BETAR ILLIT residents protest Wednesday at the entrance to the city against a week-long lockdown due to the high numbers of people newly infected with the coronavirus. (photo credit: NATI SHOHAT/FLASH90)
BETAR ILLIT residents protest Wednesday at the entrance to the city against a week-long lockdown due to the high numbers of people newly infected with the coronavirus.
(photo credit: NATI SHOHAT/FLASH90)
"Leadership means calling it like it is, the unvarnished truth. And this is the truth: We must change direction, now,” Prime Minister Benjamin Netanyahu said a week ago Thursday, letting the nation know Israel was on its way back to restricting life because of the coronavirus.

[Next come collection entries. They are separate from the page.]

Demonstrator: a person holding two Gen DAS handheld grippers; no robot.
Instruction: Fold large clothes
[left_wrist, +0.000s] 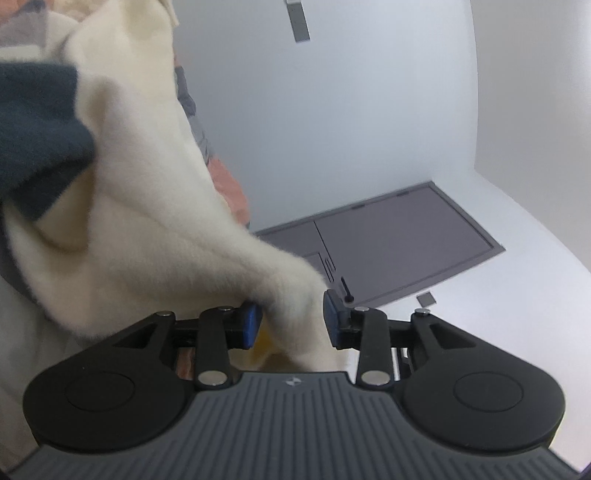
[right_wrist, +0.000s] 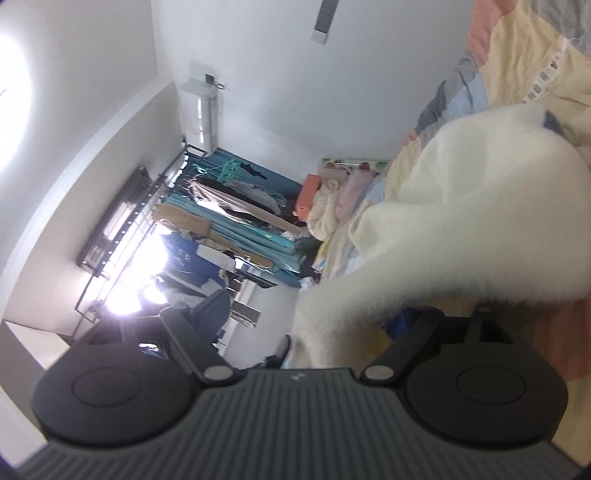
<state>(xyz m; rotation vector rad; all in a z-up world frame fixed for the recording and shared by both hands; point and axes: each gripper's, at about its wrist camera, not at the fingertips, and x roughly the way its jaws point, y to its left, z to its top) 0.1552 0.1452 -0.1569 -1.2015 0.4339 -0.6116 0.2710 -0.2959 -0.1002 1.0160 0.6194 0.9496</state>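
Note:
A fluffy cream garment (left_wrist: 147, 206) with a dark navy part (left_wrist: 37, 129) fills the left of the left wrist view. One end of it runs down between the blue pads (left_wrist: 334, 319) of my left gripper (left_wrist: 291, 321). The jaws stand a little apart and the cloth lies loosely between them. In the right wrist view the same cream garment (right_wrist: 480, 206) drapes from the bed across my right gripper (right_wrist: 303, 321). Those jaws are spread wide, with room showing beside the cloth. Their fingertips are hidden by the fabric.
A patchwork bedspread (right_wrist: 517, 55) in cream, pink and grey lies under the garment. A crowded clothes rack (right_wrist: 229, 206), an air conditioner (right_wrist: 203, 110) and a bright window (right_wrist: 129, 280) stand beyond. A white wall and a grey panel (left_wrist: 399, 243) face the left gripper.

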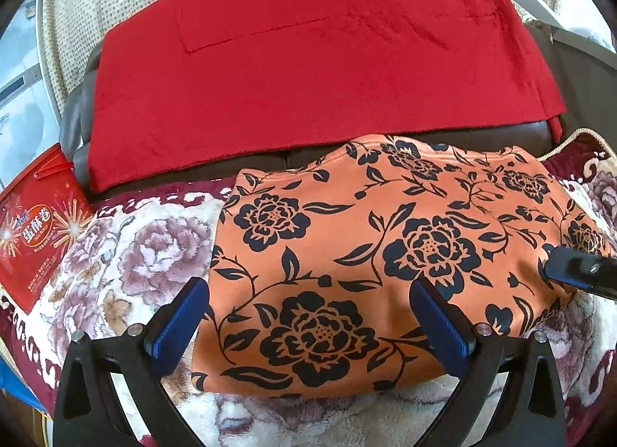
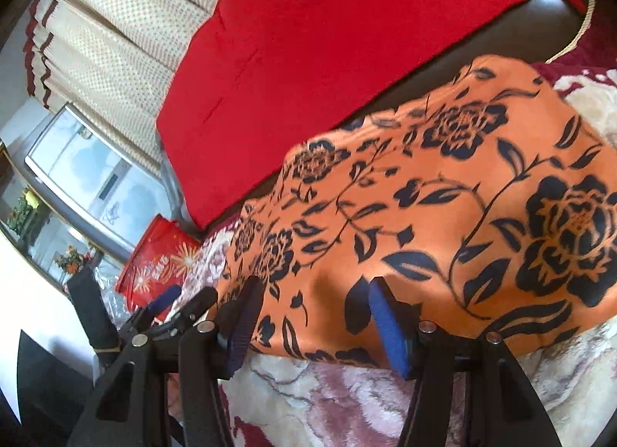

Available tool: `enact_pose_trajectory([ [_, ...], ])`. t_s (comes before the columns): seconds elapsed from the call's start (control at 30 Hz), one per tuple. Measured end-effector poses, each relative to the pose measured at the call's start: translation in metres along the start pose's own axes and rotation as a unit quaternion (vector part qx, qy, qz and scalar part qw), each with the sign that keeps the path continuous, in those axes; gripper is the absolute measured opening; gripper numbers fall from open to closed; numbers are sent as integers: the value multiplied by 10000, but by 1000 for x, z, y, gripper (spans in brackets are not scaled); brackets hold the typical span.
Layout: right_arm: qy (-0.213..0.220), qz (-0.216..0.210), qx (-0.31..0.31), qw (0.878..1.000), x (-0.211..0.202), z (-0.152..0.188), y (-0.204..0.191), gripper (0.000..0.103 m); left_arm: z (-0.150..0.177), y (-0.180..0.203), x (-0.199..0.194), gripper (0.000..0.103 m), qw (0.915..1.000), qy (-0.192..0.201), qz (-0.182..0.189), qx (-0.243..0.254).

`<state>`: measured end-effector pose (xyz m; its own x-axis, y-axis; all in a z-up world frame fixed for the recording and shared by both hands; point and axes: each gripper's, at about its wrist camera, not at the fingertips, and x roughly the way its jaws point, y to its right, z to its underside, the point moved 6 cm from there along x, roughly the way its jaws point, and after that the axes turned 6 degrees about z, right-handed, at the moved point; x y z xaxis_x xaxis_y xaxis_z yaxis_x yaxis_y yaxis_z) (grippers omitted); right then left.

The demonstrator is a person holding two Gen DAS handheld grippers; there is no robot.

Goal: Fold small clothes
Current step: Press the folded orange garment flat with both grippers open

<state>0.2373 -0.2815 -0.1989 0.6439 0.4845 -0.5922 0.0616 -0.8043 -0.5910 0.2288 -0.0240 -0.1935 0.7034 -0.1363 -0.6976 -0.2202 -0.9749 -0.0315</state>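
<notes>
An orange garment printed with black roses point(image 1: 385, 254) lies spread, apparently already doubled into a compact block, on a plush floral blanket point(image 1: 127, 254) that covers the seat of a dark sofa, its far edge just short of the red throw point(image 1: 308, 80) draped over the backrest. The left tongs point(image 1: 308, 316) stand wide over the near hem with nothing between the blue pads, seemingly poised above the edge rather than gripping it. The right tongs point(image 2: 316, 327) hover about half open at the near hem towards the cloth's right side, also empty; whether a pad brushes the fabric cannot be told. Both pairs sit at the near edge, probably to lift it for a further fold away from the person. Bare blanket lies in front and to the left, where a red snack box point(image 1: 36, 227) limits the room; the backrest closes off the far side.
</notes>
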Motion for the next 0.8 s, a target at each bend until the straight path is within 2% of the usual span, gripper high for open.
enact_pose_trajectory([
  [0.07, -64, 253, -132, 9996, 5, 4, 0, 52, 3, 1, 5, 103, 10000, -86, -8, 8],
  [0.13, -241, 376, -129, 9989, 12, 9, 4, 52, 9, 1, 15, 103, 9996, -278, -37, 16],
  [0.23, -354, 431, -12, 9984, 19, 10, 11, 51, 23, 2, 36, 103, 9972, -739, -126, 84],
  [0.4, -377, 285, 121, 9988, 16, 8, 14, 52, 26, -7, 40, 103, 9957, -867, 119, -317],
  [0.53, -251, 146, 236, 9993, 4, 5, 15, 53, 26, -12, 29, 103, 9954, -784, 120, -531],
  [0.67, 12, 49, 479, 9988, -18, 0, 22, 55, 39, -18, 9, 103, 9899, -791, 531, -1053],
  [0.73, 130, -26, 629, 9979, -30, -1, 27, 61, 52, -21, 2, 103, 9842, -855, 769, -1343],
  [0.8, 207, -81, 814, 9964, -41, 1, 34, 67, 65, -23, -3, 103, 9748, -932, 1114, -1694],
])
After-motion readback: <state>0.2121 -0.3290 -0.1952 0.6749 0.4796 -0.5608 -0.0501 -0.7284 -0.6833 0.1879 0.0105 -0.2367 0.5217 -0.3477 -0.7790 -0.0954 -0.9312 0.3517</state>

“The virus could not care less about us. When it has the opportunity, it attacks,” he said. “Therefore, we need to act like a battlefield commander. When the enemy changes position, one cannot remain with the old plan. We cannot close our eyes. The battle plan must change and adapt itself to the enemy.”
Not sure that the battlefield metaphor here is one that will give Israelis a lot of comfort, since the country has in the past had problems translating lightning battlefield victories into sustainable gains.
The Six Day War is the perfect example. Israel won the war in six days, and has spent more than the next half century trying to consolidate those gains.
We often win quickly, but then don’t know how to handle our victory. We are good at winning the initial battle; it is holding on to what we won that is something we find much more difficult.
The same can be said about our experience with COVID-19.
When the virus hit, Netanyahu and the transitional government he headed acted swiftly and wisely. They stopped flights, they closed the borders, they locked down the country for some six weeks. Passover Seders were held alone. Grandkids skipped lunch with their grandparents. People did not stray more than 100 meters from their homes.
Netanyahu, in mid-March and early-April, radiated a sense of crisis, and the country – well-versed in crisis situations – responded admirably. We do crisis well. The coronavirus curve was flattened.
That was the easy part. The tough part came later.
Israelis, for various reasons, are not a patient people. This is something that came out in the early days of the state in its military doctrine, a doctrine built on the idea of quick victories.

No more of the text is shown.